Quando vou ali abaixo dar restos de comida a dois canitos de nossa estimação, há um deles, o mais pequenito, que, com medo de não apanhar nada, dá em abocanhar tudo o que pode e foge para um canto. O outro, bonacheirão, não faz mal a uma mosca e ambos poderiam banquetear-se com o que eu lhes levo; mas o pequenitote, ná, tem medo e quase se engasga.
Quase nos engasgamos muitos de nós, ao pequeno-almoço, ao almoço e, se calhar, até ao jantar, tão depressa queremos voltar às tarefas que deixámos a meio… Tudo a correr. De pé, ao balcão, como há muito canta o Rodrigo, sem se apreciar o cheiro dos coentros ou o sabor dos rabanetes…
Surgiu-me o tema não só porque, se calhar, até muitos de nós nem tempo tivemos para saborear em família a ceia de Natal ou o almoço dos dias festivos, mas também por me haver caído, aquando das arrumações, o recorte do artigo publicado pela nutricionista Ana Carvalhas (abcarvalhas@gmail.com) no Jornal do Centro (Coimbra), a 5 de Dezembro de 2007, a noticiar a realização de um jantar slow food.

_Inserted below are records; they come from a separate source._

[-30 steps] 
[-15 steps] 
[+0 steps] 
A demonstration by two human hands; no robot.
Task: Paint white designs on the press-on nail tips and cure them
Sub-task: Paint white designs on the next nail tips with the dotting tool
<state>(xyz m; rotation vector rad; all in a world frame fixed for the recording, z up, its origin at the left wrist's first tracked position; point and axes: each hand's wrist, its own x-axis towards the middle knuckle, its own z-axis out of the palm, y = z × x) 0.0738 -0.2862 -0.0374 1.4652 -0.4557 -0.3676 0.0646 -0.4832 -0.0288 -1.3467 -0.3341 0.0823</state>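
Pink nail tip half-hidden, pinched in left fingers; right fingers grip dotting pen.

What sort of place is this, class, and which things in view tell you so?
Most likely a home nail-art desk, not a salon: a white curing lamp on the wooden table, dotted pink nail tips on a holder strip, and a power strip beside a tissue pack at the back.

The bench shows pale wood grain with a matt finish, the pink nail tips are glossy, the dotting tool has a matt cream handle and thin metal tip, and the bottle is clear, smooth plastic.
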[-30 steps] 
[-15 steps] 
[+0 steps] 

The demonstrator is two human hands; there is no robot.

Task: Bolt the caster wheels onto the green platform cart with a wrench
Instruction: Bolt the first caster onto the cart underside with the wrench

Aproveitou, aliás, o ensejo para dar a conhecer a existência da organização «Slow Food», «representada por um pequeno caracol», iniciada, vai (agora) para 24 anos, em Itália, por Carlo Petrini. O movimento visa proteger «identidades culturais ligadas a tradições alimentares e gastronómicas; defende alimentos e comidas que possam estar em extinção devido à sobreposição das práticas industriais relativamente às artesanais». Pugna pela biodiversidade e manifesta-se contra a manipulação genética.
Quando, meses atrás, vimos que as nossas gentes se estão de novo a entusiasmar pela apanha de cogumelos silvestres, por exemplo; quando ouvimos enaltecer a sopa de poejos ou um bom caldo de cardos; quando sabemos que, pela Resolução do Conselho de Ministros n.º 96/2000, de 26 de Julho, «a gastronomia portuguesa» foi considerada «como um bem imaterial integrante do património cultural de Portugal»; quando vemos por aí pulularem os fast food – compreendemos como Carlo Petrini tem razão!
José d'Encarnação
Publicado em Jornal de Cascais, nº 203, 19-01-2010, p. 6.